If you downgrade to OS 9, I think Akua Sweets can install custom menus and global keystrokes, IIRC.

I looked further into this and have found the window approach (although a viable concept fundamentally) to be out of the scope of applescript studio projects. It is possible to float a window above all others, but the focus can still be taken away from it making it’s connections useless.

Basically, only carbon supports support for global key events, but code does exist which can add the functionality to cocoa apps. Unfortunately, the process is very complex and probably going to be beyond what is reasonable for you to do to add a single hot key. Unless you’re planning to learn cocoa in depth and write your own launcher application, you’re probably not even going to want to start down this path.

You can use a status menu or menu extra to do this, but cocoa will still be required to get the menu drawn and connections made. The disadvantage to menu extra’s is that apple dropped support for third-party ME’s and you need some other third-party software to enable them again. I think you may be biting off more than you can chew. :frowning:

j

You don’t need to do all of this. You can create an application that simply registers your key globally and runs faceless as a daemon listening for that key. When it does “hear” that key, do something. I used the code from Apple:

http://developer.apple.com/samplecode/iGetKeys/listing1.html

to create a demo AppleScript Studio application that registers a single global hotkey. When the hotkey is clicked (note, it always needs the Command key with whatever key you assign but you can also optionally require Control and/or Option), an AppleScript handler in the app is called. This app does have a window that is used to assign, register and unregister the hotkey but this could all be done in code and doesn’t really need a window open, just the app.

Right now it just displays a dialog when the hotkey is pressed but you could modify it to do what ever you want. The project is called “AS_HotKey” and can be downloaded from:

http://homepage.mac.com/jonn8/as/dist/AS_HotKey.zip

This project is provided “As Is” under the GPL with no support or documentation and very little in terms of commenting.

Good luck,
Jon

When you register the hot key, does that only apply for the time the application is running?

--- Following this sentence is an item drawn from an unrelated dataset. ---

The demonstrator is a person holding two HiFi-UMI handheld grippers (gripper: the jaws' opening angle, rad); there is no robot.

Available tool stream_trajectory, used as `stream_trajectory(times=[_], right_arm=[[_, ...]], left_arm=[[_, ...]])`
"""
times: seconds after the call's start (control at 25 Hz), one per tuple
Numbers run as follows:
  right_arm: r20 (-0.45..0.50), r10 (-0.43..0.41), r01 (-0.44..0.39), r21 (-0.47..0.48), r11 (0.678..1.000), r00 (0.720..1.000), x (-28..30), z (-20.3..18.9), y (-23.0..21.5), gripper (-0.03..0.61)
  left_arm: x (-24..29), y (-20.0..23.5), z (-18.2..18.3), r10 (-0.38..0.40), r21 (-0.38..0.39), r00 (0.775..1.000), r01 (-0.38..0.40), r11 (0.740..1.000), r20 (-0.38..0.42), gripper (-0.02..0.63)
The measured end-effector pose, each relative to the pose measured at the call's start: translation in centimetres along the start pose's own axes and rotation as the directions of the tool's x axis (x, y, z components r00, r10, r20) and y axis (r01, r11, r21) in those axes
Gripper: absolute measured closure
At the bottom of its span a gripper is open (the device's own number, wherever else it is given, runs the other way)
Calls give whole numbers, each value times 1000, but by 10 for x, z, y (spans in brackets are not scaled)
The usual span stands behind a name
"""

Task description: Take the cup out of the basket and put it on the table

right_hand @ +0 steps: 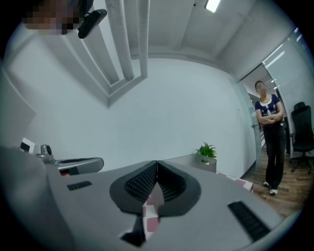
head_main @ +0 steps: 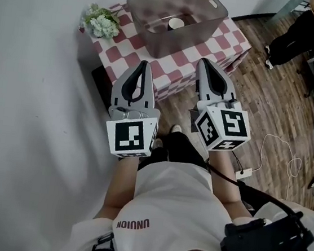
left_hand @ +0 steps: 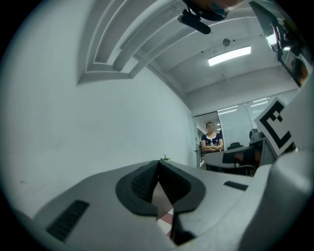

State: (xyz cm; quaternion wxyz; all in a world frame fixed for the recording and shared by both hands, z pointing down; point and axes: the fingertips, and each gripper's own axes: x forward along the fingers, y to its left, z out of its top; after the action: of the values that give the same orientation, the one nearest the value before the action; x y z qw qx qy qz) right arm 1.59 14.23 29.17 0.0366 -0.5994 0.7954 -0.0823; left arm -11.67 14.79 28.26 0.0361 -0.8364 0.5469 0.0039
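The small white cup [head_main: 176, 22] sits inside the translucent grey plastic basket [head_main: 181, 44] on the red-and-white checked table [head_main: 227, 38], while the left gripper [head_main: 144, 65] and the right gripper [head_main: 205, 62] hover side by side short of the basket, each with its fingers pressed together on nothing.

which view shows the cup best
The head view: it looks steeply down into the basket on the table, so the cup shows on the basket's floor. The left gripper view shows no cup at all. The right gripper view catches only the basket's outer wall, with the cup hidden behind it.
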Motion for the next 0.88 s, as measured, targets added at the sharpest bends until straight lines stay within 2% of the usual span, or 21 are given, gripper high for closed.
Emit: stream_trajectory(times=[0.12, 0.32, 0.88], right_arm=[[1, 0, 0, -7, 1000, 1000, 11, 0, -3, 561], [9, 3, -3, -14, 1000, 1000, 39, 4, -20, 561], [-10, 82, -82, 21, 996, 997, 151, 18, -88, 561]], left_arm=[[11, 4, -5, -3, 2, 1000, 4, 1000, -17, 600], [39, 10, -5, 9, 3, 1000, -9, 1000, -1, 600], [168, 22, 5, 52, 15, 998, -53, 998, 28, 600]])
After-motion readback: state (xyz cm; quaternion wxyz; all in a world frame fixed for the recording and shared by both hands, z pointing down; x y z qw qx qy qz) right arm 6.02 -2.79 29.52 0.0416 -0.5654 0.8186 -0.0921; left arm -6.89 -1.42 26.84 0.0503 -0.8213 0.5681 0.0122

Or is it some global system thing that you have to be careful with?

I’m not sure. I think you should unregister the hotkey before quitting the application but not doing so doesn’t seem to effect my machine and I can reregister the same hotkey if I relaunch without unregistering first. I’m sure there is a way to check the OSStatus from another app to see if the OS is listening for that key and doing anything when it’s pressed. The registered keys are linked to the unique identifier for the application (kMyHotKeyIdentifier). In this case, I chose “AShk” and when creating your own application, you should use your own unique ID and, ideally, it should be the same as the creator code that you register with Apple for your app (you are doing that, right? :wink: ), This code also only registers a single hotkey but you could register more. It’s been a while since I looked at it but I only need one at the time.

Jon

According to the Apple documentation, the hotkey doesn’t need to be unregister on quitting of the app, becasue the os takes care of it, the only time it needs unregistering is if you change the hotkey while the app is running, so you unregister you old hotkey and register a new one. Just incase anyone wonders…

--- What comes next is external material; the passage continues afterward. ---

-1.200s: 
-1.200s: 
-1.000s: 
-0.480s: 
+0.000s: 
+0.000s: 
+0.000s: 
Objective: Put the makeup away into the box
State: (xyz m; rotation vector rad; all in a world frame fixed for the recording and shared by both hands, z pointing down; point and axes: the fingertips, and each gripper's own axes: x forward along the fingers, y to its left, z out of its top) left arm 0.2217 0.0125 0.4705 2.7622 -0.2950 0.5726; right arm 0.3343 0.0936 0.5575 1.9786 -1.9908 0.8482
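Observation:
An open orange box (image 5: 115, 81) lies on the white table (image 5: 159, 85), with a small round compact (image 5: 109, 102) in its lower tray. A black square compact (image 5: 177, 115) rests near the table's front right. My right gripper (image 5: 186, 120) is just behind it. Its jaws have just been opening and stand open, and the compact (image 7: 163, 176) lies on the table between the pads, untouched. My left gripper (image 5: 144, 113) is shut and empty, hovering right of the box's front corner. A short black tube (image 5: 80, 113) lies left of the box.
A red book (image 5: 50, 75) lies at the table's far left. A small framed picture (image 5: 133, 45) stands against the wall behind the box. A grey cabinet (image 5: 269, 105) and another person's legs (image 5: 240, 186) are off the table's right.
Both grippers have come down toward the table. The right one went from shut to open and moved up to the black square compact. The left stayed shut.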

P.S. John your example code is great, helped me loads.

Mark

Thanks for the code. I am using it in a project and I have changed the window to non-visible and changed the onClick clode to onLaunched so there is no user imput needed. That is all good but I can’t port it to my own application! I have tried making a new project and cop+paste all files put to no avail.
My last resort was to copy the original project, make the changes build it and the change the .plist file so that it is not called AS_HotKey.

Can anyone tell me the changes I need to make to do this?